Creating a Let's Encrypt certificate on NetBSD

Supposing you want to host a static pages site or your blog generated with Hugo on bozotic, but need a certificate for HTTPS, given that HTTP is almost dead and buried, here a tutorial on how to do it on NetBSD.

First, install acmesh with pkgin: pkgin install acmesh

After that, the command acme.sh will be available. Do all of the following as root (su root).

Subscribe to Let’s Encrypt using the client, only a email is necessary:

NBSDCore# acme.sh --register-account -m xxx@babadibabadum.com
[Fri Jun 28 04:16:36 UTC 2024] No EAB credentials found for ZeroSSL, let's get one
[Fri Jun 28 04:16:37 UTC 2024] Registering account: https://acme.zerossl.com/v2/DV90
[Fri Jun 28 04:16:39 UTC 2024] Registered
[Fri Jun 28 04:16:39 UTC 2024] ACCOUNT_THUMBPRINT='alsdjfakljsflçkjklçasjdflkjal'

Done that, assure that your web server is executing, and the folder where the files are read by it has write permission. On NetBSD, this folder is /var/www by default. This step is important, because the acme protocol call for a temporary file that will be saved on it, that will be read by the certification authority to assure that you are really the owner of the domain name being used.

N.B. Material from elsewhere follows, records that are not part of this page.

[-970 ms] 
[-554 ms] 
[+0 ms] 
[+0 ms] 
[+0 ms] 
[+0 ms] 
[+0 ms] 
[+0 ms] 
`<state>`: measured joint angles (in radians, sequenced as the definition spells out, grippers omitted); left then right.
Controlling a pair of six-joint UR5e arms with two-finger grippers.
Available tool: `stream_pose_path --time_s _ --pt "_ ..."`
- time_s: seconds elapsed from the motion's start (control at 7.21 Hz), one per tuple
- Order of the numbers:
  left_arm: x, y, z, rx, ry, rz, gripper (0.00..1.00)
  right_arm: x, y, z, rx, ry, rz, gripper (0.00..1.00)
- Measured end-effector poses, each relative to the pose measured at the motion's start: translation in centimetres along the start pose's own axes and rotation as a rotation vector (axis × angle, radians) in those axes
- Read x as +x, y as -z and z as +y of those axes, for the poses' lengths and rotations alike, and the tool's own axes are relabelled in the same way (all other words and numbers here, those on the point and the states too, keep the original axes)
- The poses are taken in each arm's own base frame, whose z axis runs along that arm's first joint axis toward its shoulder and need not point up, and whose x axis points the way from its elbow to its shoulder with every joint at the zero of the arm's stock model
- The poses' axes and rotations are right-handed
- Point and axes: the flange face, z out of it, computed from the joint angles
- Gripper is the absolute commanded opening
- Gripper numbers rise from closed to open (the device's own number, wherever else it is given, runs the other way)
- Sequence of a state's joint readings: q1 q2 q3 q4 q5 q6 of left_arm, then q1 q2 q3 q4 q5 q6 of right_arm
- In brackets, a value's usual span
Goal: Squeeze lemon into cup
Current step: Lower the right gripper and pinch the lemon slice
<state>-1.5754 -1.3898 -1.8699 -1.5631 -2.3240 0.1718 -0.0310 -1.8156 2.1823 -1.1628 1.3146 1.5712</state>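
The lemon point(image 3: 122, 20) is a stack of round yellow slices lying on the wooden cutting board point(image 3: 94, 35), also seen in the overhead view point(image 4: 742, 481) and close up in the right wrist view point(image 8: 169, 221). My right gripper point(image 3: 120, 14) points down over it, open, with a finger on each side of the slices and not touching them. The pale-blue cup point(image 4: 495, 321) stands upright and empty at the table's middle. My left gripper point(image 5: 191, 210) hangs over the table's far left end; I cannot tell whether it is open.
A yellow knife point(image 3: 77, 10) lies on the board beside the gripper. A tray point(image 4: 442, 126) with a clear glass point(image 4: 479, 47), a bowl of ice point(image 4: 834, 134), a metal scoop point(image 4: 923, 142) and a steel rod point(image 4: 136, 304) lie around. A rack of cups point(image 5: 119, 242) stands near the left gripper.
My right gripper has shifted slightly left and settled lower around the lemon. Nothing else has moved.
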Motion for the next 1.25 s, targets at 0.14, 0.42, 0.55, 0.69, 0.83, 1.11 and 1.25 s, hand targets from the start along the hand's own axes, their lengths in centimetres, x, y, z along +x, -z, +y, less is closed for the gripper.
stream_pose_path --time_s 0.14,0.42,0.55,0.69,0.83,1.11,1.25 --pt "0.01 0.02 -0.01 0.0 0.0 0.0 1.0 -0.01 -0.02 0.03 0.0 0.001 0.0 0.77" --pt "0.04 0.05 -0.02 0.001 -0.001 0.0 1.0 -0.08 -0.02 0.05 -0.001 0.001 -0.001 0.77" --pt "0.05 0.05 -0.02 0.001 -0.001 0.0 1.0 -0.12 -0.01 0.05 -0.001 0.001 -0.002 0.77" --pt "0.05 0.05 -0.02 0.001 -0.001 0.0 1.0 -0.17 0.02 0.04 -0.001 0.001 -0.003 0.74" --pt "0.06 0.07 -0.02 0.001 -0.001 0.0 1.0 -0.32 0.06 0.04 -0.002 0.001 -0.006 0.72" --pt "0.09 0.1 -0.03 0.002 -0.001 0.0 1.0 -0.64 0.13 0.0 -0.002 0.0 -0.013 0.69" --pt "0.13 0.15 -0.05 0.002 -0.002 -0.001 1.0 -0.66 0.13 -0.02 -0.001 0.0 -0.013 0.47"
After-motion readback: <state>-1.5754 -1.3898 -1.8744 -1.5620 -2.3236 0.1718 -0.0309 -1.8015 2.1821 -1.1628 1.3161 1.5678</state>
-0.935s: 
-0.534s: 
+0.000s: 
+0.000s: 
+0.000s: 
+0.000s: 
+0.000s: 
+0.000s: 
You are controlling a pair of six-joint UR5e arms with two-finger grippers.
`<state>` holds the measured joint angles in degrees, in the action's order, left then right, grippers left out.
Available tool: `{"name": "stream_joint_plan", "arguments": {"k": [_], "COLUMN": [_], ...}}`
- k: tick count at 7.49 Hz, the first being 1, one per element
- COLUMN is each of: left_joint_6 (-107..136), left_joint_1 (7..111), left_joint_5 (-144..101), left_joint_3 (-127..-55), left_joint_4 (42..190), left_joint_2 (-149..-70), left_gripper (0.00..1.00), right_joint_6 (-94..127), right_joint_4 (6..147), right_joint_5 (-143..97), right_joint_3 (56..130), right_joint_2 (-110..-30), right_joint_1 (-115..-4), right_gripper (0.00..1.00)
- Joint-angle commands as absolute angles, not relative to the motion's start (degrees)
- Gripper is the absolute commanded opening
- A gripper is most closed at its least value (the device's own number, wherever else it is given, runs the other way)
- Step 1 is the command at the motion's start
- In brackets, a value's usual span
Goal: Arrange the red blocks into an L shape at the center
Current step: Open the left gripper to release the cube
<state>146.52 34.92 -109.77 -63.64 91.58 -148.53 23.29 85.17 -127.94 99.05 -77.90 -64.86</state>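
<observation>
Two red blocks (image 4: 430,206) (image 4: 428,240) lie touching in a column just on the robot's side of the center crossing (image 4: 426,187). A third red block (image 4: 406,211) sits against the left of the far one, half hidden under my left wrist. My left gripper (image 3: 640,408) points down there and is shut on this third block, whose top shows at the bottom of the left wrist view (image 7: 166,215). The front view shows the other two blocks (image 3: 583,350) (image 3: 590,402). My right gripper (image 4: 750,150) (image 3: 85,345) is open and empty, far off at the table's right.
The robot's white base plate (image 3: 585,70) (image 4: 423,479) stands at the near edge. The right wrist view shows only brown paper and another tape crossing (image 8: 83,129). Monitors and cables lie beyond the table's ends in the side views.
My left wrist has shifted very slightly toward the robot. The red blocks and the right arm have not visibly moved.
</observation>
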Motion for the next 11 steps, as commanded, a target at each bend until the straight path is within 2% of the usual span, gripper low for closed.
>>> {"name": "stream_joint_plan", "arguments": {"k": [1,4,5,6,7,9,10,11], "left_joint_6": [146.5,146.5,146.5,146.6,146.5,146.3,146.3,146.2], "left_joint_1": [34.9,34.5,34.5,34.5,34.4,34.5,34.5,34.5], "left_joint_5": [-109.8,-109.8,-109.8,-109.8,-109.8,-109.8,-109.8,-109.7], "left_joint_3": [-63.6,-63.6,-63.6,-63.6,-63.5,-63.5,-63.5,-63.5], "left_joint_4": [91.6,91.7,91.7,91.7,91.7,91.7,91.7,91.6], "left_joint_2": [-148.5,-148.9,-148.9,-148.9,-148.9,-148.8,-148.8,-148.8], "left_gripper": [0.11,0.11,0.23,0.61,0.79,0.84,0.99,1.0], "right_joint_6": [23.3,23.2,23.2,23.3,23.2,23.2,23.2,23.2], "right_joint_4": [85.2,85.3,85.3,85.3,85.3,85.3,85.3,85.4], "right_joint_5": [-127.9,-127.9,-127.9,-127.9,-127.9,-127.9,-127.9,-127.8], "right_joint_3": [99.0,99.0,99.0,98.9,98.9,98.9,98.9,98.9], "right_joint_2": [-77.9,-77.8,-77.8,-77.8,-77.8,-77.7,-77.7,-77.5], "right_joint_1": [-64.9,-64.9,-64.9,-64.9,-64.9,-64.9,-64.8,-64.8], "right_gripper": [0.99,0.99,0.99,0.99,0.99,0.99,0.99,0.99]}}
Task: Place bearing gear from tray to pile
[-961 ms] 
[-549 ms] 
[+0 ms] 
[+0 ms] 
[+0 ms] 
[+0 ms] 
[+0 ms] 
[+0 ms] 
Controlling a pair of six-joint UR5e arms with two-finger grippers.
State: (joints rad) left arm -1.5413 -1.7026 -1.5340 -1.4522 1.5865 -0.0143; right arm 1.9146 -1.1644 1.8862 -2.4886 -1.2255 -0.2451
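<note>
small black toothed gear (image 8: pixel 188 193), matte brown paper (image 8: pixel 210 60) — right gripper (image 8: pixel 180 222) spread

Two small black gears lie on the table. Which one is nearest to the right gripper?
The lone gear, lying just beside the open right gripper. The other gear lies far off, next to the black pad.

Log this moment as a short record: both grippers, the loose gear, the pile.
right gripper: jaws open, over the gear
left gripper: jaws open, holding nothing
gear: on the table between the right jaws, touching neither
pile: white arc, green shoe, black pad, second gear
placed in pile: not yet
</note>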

If your web server is bozotic, execute it as:

/usr/libexec/httpd -b -H -X /var/www

Now execute acme.sh, changing the command line to your domain and the folder used by your web server:

NBSDCore# acme.sh --issue -d sample.com -w /var/www
[Fri Jun 28 18:34:49 UTC 2024] Using CA: https://acme.zerossl.com/v2/DV90
[Fri Jun 28 18:34:49 UTC 2024] Single domain='sample.com'
[Fri Jun 28 18:34:49 UTC 2024] Getting domain auth token for each domain
[Fri Jun 28 18:34:52 UTC 2024] Getting webroot for domain='sample.com'
[Fri Jun 28 18:34:52 UTC 2024] Verifying: sample.com
[Fri Jun 28 18:34:53 UTC 2024] Processing, The CA is processing your order, please just wait. (1/30)
[Fri Jun 28 18:34:57 UTC 2024] Success
[Fri Jun 28 18:34:57 UTC 2024] Verify finished, start to sign.
[Fri Jun 28 18:34:57 UTC 2024] Lets finalize the order.
[Fri Jun 28 18:34:57 UTC 2024] Le_OrderFinalize='https://acme.zerossl.com/v2/DV90/order/jdddf4S08Mc5-O9LFqIjCo0g/finalize'
[Fri Jun 28 18:34:58 UTC 2024] Order status is processing, lets sleep and retry.
[Fri Jun 28 18:34:58 UTC 2024] Retry after: 15
[Fri Jun 28 18:35:14 UTC 2024] Polling order status: https://acme.zerossl.com/v2/DV90/order/jdddf4S08Mc5-O9LFqIjCo0g
[Fri Jun 28 18:35:15 UTC 2024] Downloading cert.
[Fri Jun 28 18:35:15 UTC 2024] Le_LinkCert='https://acme.zerossl.com/v2/DV90/cert/-IjHlkji4IK5Fa60u1Z77FlqghbA'
[Fri Jun 28 18:35:16 UTC 2024] Cert success.
-----BEGIN CERTIFICATE-----
...
-----END CERTIFICATE-----
[Fri Jun 28 18:35:16 UTC 2024] Your cert is in: /root/.acme.sh/sample.com_ecc/sample.com.cer
[Fri Jun 28 18:35:16 UTC 2024] Your cert key is in: /root/.acme.sh/sample.com_ecc/sample.com.key
[Fri Jun 28 18:35:16 UTC 2024] The intermediate CA cert is in: /root/.acme.sh/sample.com_ecc/ca.cer
[Fri Jun 28 18:35:16 UTC 2024] And the full chain certs is there: /root/.acme.sh/sample.com_ecc/fullchain.cer

Now, create a cron job to schedule a automatic certificate renewal:

NBSDCore# acme.sh --install-cronjob

And with that, it’s done. The certificate will be generated and saved at /root/.acme.sh/sample.com_ecc/, where “sample.com” is your domain name.